**Exercise instructions**. Restate the listing below word for word, pictures excluded.
[Provided material — start]
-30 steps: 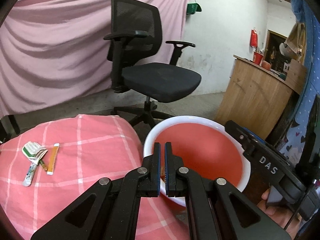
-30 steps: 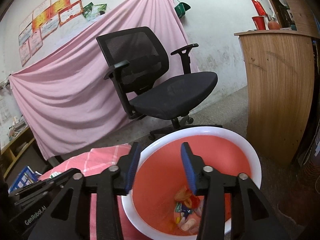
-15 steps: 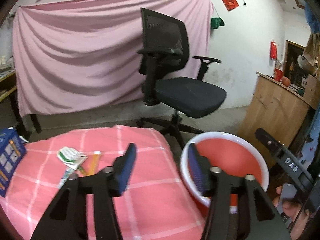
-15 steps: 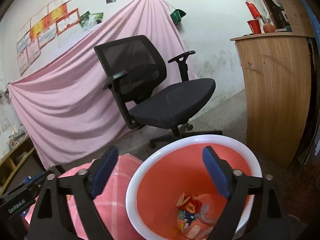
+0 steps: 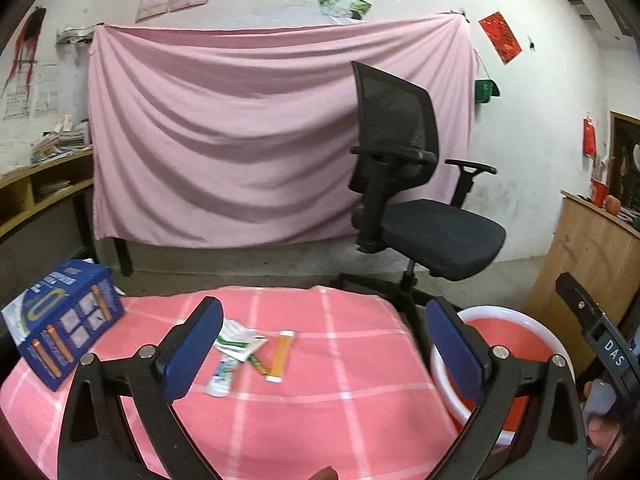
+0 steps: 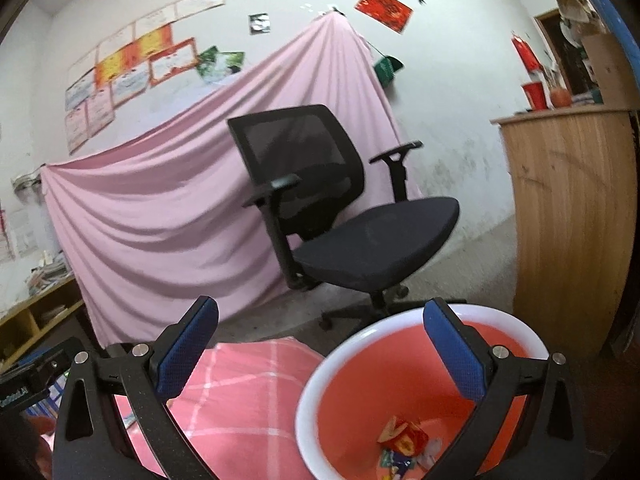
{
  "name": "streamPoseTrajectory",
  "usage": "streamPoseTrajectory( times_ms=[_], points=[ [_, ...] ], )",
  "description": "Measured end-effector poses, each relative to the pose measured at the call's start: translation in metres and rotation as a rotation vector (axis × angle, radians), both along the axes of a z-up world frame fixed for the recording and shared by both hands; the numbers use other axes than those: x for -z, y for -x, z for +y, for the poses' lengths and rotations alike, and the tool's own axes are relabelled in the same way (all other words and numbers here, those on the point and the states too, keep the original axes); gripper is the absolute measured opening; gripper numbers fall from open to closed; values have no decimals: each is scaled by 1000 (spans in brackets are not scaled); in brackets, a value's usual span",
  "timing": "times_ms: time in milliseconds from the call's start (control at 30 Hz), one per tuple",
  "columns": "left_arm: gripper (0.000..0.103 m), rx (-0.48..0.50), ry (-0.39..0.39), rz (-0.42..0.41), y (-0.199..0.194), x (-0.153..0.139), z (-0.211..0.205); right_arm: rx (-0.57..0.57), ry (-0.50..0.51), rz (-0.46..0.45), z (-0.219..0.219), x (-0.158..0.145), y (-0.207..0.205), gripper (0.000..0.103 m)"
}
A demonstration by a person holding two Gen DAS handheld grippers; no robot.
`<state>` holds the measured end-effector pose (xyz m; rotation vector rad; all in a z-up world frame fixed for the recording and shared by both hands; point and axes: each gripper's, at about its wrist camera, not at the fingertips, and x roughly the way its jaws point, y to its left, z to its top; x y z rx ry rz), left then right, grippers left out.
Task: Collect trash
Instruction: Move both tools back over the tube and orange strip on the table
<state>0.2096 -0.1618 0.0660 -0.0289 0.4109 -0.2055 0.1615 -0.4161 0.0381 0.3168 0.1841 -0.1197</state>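
Several wrappers lie on the pink checked tablecloth (image 5: 320,400): a green and white packet (image 5: 238,342), an orange sachet (image 5: 281,356) and a white and blue one (image 5: 221,374). My left gripper (image 5: 324,352) hovers just short of them, its jaws opening with nothing between them. At the table's right end stands a red bin with a white rim (image 6: 400,328), also seen in the left wrist view (image 5: 516,316). My right gripper (image 6: 320,354) hangs over the bin's near edge, its jaws opening and empty. Crumpled wrappers (image 6: 404,438) lie at the bin's bottom.
A blue box (image 5: 64,332) stands on the table's left end. Behind the table are a black office chair (image 5: 420,216) and a pink sheet (image 5: 240,140) on the wall. A wooden counter (image 6: 572,220) rises right of the bin, and low shelves (image 5: 36,196) are at the left.
My left gripper has swung left from above the bin to above the table, and its jaws went from shut to wide. My right gripper's jaws spread wider above the bin.
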Motion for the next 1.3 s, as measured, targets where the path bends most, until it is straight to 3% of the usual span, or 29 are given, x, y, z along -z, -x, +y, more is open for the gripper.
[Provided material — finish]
**Answer space**.
-30 steps: 
-30 steps: 
-15 steps: 
-15 steps: 
+0 steps: 
+0 steps: 
{
  "name": "streamPoseTrajectory",
  "usage": "streamPoseTrajectory( times_ms=[_], points=[ [_, ...] ], )",
  "description": "Measured end-effector poses, each relative to the pose measured at the call's start: translation in metres and rotation as a rotation vector (axis × angle, radians), both along the axes of a z-up world frame fixed for the recording and shared by both hands; the numbers use other axes than those: x for -z, y for -x, z for +y, for the poses' lengths and rotations alike, and the tool's own axes are relabelled in the same way (all other words and numbers here, those on the point and the states too, keep the original axes); gripper is the absolute measured opening; gripper numbers fall from open to closed; values have no decimals: each is scaled by 1000 (spans in brackets are not scaled); in brackets, a value's usual span",
  "timing": "times_ms: time in milliseconds from the call's start (control at 30 Hz), one per tuple",
  "columns": "left_arm: gripper (0.000..0.103 m), rx (-0.48..0.50), ry (-0.39..0.39), rz (-0.42..0.41), y (-0.199..0.194), x (-0.153..0.139), z (-0.211..0.205); right_arm: rx (-0.57..0.57), ry (-0.50..0.51), rz (-0.46..0.45), z (-0.219..0.219), x (-0.158..0.145), y (-0.207..0.205), gripper (0.000..0.103 m)"
}
A demonstration by a person holding two Gen DAS handheld grippers; no robot.
`<state>` holds the measured end-effector pose (xyz m; rotation vector rad; all in a z-up world frame fixed for the recording and shared by both hands; point and axes: each gripper's, at about its wrist camera, not at the fingertips, and x roughly the way its jaws point, y to its left, z to its top; x y z rx ry rz), left then right, grippers left out.
Task: Collect trash
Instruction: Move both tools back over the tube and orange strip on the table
<state>0.2096 -0.1618 0.0660 -0.0289 0.4109 -0.2055 0.1615 -0.4161 0.0381 0.3168 0.1841 -0.1197</state>
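Several wrappers lie on the pink checked tablecloth (image 5: 320,400): a green and white packet (image 5: 238,342), an orange sachet (image 5: 281,356) and a white and blue one (image 5: 221,374). My left gripper (image 5: 324,352) hovers just short of them, its jaws opening with nothing between them. At the table's right end stands a red bin with a white rim (image 6: 400,328), also seen in the left wrist view (image 5: 516,316). My right gripper (image 6: 320,354) hangs over the bin's near edge, its jaws opening and empty. Crumpled wrappers (image 6: 404,438) lie at the bin's bottom.
A blue box (image 5: 64,332) stands on the table's left end. Behind the table are a black office chair (image 5: 420,216) and a pink sheet (image 5: 240,140) on the wall. A wooden counter (image 6: 572,220) rises right of the bin, and low shelves (image 5: 36,196) are at the left.
My left gripper has swung left from above the bin to above the table, and its jaws went from shut to wide. My right gripper's jaws spread wider above the bin.
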Motion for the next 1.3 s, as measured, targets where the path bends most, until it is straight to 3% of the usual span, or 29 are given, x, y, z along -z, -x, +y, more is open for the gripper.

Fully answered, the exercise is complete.